Это действительно ночь, и мне приснилось, что вошла жена. Есть несколько человек, постоянно присутствующих в моей жизни, некоторые умерли, а кто-то остался в том городе. Я с ними разговариваю. Странно, что человек может спать. Еще страннее, что он не сходит с ума. Ведь происходящее с ним не имеет и намека на разумное объяснение. «Но, может быть, заложенная в нем упрямая способность справляться с этим и есть намек?» – «Может быть. Физиологический намек на духовные обстоятельства».
Девочка на лестнице. Меня не видит. На площадке замирает – и дальше спускается ритмичными прыжками со ступеньки на ступеньку, – ее охватил безличный и изначальный ритм, совершенно положительный и счастливый. Ритм, рифма – в природе человека и рождается из неотъемлемой паузы.

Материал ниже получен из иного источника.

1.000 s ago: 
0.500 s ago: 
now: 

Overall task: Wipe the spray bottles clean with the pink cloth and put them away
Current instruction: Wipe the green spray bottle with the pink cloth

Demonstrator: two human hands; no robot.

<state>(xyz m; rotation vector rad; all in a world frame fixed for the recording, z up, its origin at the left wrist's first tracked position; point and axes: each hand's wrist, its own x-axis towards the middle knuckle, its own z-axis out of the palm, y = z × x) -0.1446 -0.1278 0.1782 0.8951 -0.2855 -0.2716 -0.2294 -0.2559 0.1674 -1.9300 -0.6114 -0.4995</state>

На автобусном вокзале женщина, как оказалось, нищенка (или в роли нищенки?), подошла и, прежде чем заговорить, рассмеялась, и так самозабвенно и тихонько рассмеялась, прихватив меня слегка за локоть, что я спросил: «Что вы смеетесь?» – «Нет, ничего», а затем немедленно попросила денег, – надо же! ведь я на мгновение стал ее заинтересованным знакомым и отказать не мог, фокус был выверен на доли этой самой секунды и показался мне очень изящным.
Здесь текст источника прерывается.